TRY IT >> Write each line of the material exactly as given, from the top through the line that contains "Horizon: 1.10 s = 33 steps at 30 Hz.", and omit all pictures.

- - -

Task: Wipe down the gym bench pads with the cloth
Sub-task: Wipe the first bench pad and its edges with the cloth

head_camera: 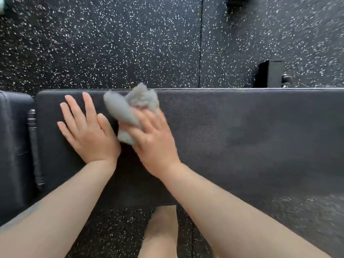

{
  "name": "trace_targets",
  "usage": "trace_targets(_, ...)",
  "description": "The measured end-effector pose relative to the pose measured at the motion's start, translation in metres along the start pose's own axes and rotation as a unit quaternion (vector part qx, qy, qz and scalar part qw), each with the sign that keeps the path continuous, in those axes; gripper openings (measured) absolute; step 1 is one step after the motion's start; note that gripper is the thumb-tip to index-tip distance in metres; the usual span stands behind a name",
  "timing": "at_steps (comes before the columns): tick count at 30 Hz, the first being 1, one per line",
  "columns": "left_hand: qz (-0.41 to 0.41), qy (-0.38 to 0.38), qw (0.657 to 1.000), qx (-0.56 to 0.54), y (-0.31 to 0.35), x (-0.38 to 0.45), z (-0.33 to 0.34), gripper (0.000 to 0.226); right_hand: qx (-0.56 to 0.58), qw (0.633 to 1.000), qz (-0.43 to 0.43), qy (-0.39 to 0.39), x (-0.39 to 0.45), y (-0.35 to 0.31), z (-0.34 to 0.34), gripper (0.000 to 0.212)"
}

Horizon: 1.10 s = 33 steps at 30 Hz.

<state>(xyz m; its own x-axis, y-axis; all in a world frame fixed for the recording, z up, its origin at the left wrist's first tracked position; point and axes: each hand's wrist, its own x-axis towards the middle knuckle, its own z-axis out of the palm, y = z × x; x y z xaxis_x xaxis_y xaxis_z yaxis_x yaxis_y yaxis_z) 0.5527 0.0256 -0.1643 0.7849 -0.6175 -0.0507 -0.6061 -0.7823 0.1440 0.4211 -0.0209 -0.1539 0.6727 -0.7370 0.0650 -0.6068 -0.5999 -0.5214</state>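
Observation:
A long dark grey bench pad (242, 135) runs across the view from left to right. A second, shinier black pad (13, 138) lies at the far left, split from the long one by a gap with a black metal bar (34, 148). My left hand (87, 131) rests flat on the long pad near its left end, fingers straight and spread. Just to its right, my right hand (152, 142) grips a bunched grey cloth (130, 110) and holds it against the pad. The cloth is blurred.
Black rubber floor (121, 43) with white speckles surrounds the bench. A black frame foot (270, 73) of the bench sticks out behind the pad at the right. My bare leg (160, 233) shows below the pad's near edge.

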Motion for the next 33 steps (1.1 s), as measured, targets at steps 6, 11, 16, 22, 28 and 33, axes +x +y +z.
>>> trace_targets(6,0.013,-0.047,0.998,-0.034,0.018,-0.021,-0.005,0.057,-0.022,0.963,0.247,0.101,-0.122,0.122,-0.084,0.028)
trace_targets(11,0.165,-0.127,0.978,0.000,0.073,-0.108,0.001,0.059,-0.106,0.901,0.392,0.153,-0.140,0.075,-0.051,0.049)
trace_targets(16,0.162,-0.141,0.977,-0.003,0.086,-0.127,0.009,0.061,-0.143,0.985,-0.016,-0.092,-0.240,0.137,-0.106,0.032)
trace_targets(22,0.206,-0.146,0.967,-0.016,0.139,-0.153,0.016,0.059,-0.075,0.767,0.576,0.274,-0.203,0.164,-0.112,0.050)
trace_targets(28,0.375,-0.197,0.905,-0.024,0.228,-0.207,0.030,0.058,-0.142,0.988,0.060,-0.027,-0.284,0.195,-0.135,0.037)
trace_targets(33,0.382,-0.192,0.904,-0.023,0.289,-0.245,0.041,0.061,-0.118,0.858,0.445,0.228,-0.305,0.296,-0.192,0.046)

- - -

FINAL ANSWER >>
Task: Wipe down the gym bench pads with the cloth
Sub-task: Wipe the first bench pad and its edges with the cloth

head_camera: 

{
  "name": "trace_targets",
  "usage": "trace_targets(_, ...)",
  "description": "The measured end-effector pose relative to the pose measured at the motion's start, translation in metres along the start pose's own axes and rotation as a unit quaternion (vector part qx, qy, qz and scalar part qw), each with the sign that keeps the path continuous, in those axes; gripper openings (measured) absolute; step 1 is one step after the motion's start; note that gripper is the thumb-tip to index-tip distance in metres; the usual span stands behind a name",
  "timing": "at_steps (comes before the columns): tick count at 30 Hz, the first being 1, one per line",
  "columns": "left_hand: qz (-0.41 to 0.41), qy (-0.38 to 0.38), qw (0.657 to 1.000), qx (-0.56 to 0.54), y (-0.31 to 0.35), x (-0.38 to 0.45), z (-0.33 to 0.34), gripper (0.000 to 0.226); right_hand: qx (-0.56 to 0.58), qw (0.633 to 1.000), qz (-0.43 to 0.43), qy (-0.39 to 0.39), x (-0.39 to 0.45), y (-0.35 to 0.31), z (-0.34 to 0.34), gripper (0.000 to 0.212)"
}

Horizon: 1.10 s = 33 steps at 30 Hz.

Here the output is complete.